サンカ


迎春

君が死んで、2年目の春が来た。

あれは確か、アルバイトの休憩中。
携帯に後輩からの着信履歴と、メール。
メールを開いて僕の目に飛び込んできた信じ難い文。
「Yちゃんが亡くなったそうです」

Yとは、高校の後輩であり、僕の初めての彼女。
遠距離恋愛は長くは続かなかったが、
別れてしばらく経ったある日、突然電話がかかってきてから、
二人の間に新しい関係が生まれた。

おかしな話、付き合っていた時より心を開いていたかもしれない。
それぞれ愛する人が別にいたし、頻繁に連絡をすることはなかった。
ただ、年賀状だけは毎年届くようになった。
ウサギ・タツ・ヘビ・・・下手なイラストが愛らしかった。

偶然僕のサイトを見つけたといって、メールのやりとりもした。
ホームページが作りたいというので、アドバイスもした。
翌年にはウマの絵の年賀状が届いた。やはり絵は下手なまま。
次の年も、同じような下手なヒツジの年賀状が届くものと思ってた。

何かの間違いであってほしかった。

すぐに後輩に電話した。
白血病。
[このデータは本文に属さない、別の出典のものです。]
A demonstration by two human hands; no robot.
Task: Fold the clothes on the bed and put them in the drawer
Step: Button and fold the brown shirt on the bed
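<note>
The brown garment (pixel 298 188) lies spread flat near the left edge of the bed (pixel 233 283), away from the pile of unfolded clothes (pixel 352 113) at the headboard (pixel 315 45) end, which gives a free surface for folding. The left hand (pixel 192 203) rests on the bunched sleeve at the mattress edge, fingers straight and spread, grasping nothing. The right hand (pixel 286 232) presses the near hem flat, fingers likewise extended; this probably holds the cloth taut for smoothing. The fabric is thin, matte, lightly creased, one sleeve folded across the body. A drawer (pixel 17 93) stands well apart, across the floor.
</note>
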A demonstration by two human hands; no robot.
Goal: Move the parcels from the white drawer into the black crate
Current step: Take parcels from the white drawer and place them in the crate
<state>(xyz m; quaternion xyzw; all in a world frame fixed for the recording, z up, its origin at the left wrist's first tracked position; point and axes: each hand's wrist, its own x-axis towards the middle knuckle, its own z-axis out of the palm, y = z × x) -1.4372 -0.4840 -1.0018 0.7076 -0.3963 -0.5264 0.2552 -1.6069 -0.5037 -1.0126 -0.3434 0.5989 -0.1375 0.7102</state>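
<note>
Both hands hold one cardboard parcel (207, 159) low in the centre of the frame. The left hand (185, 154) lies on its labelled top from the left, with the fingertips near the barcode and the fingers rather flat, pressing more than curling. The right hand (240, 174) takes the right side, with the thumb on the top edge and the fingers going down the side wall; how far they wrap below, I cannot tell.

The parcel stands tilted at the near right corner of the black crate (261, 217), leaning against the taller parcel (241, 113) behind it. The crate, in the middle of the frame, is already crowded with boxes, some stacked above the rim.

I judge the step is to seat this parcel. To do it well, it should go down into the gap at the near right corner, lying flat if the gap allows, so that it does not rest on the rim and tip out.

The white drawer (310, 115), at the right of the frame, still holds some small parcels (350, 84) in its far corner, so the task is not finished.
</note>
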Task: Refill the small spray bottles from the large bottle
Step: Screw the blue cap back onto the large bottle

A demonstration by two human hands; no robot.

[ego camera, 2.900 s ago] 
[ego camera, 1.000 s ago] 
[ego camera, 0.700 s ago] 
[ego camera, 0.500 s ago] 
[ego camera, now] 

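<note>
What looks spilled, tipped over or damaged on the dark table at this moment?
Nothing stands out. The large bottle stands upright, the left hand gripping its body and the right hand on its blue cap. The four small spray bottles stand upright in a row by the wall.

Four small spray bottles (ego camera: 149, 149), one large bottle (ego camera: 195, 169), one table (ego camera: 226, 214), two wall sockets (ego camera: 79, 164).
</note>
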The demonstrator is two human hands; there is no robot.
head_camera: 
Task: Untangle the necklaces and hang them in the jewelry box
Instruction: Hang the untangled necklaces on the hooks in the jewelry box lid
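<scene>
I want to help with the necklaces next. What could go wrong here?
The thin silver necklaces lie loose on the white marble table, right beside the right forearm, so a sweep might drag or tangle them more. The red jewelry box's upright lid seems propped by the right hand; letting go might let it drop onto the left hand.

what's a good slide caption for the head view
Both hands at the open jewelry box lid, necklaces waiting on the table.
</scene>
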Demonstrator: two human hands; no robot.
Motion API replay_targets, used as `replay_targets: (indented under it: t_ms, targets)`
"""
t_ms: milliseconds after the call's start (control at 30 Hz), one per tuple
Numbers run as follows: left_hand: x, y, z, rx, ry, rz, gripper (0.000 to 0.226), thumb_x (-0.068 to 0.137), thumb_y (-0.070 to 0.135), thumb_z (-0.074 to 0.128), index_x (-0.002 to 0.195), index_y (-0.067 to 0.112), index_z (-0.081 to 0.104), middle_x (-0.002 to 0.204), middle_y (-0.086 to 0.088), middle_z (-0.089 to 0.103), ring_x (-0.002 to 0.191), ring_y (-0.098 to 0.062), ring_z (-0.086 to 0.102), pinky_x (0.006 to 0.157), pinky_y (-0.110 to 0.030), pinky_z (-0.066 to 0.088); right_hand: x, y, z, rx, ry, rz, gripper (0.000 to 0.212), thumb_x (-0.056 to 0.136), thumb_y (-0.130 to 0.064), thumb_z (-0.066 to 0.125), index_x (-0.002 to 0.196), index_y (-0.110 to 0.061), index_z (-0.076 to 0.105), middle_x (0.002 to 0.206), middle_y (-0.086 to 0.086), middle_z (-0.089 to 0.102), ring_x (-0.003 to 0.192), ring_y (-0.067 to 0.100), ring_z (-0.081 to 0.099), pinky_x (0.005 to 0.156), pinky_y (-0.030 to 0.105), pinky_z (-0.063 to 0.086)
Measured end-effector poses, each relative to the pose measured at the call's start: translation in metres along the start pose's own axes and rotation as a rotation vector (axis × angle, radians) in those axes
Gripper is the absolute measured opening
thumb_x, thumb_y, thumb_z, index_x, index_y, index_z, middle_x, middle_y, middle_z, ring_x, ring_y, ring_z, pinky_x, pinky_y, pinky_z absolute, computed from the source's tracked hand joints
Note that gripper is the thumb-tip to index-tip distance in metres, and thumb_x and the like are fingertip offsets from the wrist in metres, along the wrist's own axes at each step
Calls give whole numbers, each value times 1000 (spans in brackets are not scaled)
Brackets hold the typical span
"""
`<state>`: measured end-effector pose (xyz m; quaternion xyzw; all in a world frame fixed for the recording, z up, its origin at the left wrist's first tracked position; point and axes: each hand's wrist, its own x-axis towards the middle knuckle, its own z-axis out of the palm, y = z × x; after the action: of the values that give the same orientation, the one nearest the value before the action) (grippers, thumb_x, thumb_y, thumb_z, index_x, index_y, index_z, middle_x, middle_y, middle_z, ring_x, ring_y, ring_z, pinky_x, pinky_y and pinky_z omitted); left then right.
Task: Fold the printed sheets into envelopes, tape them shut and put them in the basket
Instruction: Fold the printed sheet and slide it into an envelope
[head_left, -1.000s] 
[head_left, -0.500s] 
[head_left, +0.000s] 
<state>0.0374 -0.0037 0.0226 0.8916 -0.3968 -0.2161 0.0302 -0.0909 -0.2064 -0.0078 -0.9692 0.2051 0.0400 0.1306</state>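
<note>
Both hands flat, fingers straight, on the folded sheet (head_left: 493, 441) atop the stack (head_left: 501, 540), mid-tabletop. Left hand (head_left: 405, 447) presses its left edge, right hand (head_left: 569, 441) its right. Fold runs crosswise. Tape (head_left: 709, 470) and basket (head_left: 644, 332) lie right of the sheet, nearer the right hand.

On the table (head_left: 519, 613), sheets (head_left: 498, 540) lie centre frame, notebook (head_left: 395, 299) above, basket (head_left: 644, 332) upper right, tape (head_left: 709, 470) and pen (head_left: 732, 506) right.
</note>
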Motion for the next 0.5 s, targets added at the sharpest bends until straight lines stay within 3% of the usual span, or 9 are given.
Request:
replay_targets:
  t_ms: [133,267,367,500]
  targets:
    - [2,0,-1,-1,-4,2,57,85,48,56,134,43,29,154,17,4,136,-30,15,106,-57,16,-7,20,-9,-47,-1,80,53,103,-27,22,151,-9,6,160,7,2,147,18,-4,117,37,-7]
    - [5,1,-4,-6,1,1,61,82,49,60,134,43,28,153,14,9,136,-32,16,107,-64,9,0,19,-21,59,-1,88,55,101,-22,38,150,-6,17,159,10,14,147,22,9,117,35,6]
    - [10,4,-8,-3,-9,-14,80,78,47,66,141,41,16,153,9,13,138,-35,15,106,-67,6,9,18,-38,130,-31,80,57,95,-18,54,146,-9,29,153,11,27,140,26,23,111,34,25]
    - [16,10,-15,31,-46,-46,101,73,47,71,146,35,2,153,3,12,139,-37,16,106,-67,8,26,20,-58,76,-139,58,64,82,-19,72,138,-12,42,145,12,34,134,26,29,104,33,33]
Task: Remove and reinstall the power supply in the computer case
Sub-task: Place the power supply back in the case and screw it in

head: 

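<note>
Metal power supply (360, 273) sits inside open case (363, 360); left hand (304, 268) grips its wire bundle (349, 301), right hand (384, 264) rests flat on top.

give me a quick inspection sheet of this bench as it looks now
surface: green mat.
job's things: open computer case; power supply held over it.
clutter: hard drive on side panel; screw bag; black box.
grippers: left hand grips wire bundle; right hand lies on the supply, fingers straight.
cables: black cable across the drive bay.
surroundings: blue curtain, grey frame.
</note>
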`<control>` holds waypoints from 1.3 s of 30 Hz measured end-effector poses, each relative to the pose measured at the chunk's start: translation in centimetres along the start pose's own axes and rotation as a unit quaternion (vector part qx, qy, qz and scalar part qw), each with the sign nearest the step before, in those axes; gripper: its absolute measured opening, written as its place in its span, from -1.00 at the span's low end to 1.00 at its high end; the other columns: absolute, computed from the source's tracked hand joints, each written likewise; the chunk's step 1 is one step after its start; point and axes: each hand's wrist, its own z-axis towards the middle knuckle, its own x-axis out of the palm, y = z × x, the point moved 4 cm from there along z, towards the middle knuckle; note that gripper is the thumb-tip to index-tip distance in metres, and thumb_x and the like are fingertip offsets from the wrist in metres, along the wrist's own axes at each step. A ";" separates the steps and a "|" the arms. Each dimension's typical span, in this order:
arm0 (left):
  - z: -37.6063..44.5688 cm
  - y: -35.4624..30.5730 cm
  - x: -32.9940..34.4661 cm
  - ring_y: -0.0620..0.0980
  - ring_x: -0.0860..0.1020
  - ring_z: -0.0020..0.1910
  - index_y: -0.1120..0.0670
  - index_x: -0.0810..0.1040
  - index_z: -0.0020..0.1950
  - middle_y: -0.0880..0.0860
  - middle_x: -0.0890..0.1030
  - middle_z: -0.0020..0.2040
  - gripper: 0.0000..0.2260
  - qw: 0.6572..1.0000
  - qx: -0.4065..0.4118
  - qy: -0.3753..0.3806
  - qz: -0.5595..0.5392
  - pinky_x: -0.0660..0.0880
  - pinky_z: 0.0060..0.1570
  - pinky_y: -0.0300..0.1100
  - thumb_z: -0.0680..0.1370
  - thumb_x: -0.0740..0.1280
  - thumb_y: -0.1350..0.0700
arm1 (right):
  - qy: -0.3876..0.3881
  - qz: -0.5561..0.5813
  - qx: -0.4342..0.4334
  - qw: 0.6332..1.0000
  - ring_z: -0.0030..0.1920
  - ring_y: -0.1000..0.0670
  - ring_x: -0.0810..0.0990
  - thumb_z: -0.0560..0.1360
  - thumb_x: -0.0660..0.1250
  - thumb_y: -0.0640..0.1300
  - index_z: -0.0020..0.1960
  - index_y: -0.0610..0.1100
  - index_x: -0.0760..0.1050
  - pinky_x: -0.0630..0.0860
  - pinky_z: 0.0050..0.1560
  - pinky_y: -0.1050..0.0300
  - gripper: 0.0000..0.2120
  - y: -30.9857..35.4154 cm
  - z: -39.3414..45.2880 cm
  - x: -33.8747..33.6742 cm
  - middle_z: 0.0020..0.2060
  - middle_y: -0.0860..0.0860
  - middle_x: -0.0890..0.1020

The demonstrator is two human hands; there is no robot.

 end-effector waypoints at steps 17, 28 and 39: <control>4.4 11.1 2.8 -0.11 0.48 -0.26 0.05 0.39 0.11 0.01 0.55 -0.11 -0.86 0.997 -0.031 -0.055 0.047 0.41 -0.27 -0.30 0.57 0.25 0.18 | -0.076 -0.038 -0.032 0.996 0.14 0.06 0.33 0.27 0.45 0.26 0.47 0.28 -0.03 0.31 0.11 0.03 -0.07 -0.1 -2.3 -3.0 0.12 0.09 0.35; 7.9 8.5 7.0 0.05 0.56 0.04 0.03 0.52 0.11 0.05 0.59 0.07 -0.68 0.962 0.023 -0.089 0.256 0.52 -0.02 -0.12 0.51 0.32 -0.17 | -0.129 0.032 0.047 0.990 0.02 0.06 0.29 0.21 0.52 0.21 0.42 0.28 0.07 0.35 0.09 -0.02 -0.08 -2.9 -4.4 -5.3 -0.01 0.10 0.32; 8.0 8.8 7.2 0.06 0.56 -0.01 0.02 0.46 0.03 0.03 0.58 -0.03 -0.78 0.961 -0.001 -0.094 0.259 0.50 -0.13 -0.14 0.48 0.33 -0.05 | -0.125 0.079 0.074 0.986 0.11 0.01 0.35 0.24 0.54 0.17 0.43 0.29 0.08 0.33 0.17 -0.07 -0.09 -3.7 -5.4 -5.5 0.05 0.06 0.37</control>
最期は眠るように息を引き取ったらしい。
そういえば以前、入院していたと聞いたことはあったけど、
病気のことなんて何ひとつ知らなかった。

衝撃と、動揺と。感情は形にならず、言葉に出来ず。
口を開いても出てくるのは「嘘だろ・・・」ぐらい。
親戚以外の身近な人が死ぬこと自体、初めての経験。
どうして。
なぜ。
問いかけは、虚しく宙に消えるばかりだった。

今、もらった年賀状を全部並べている。
時間が流れても実感は全くないんだけど、
年賀状はやっぱりウマの絵までしかなくて、
今年もサルの年賀状は届かないまま、
君が死んで、2年目の春が来た。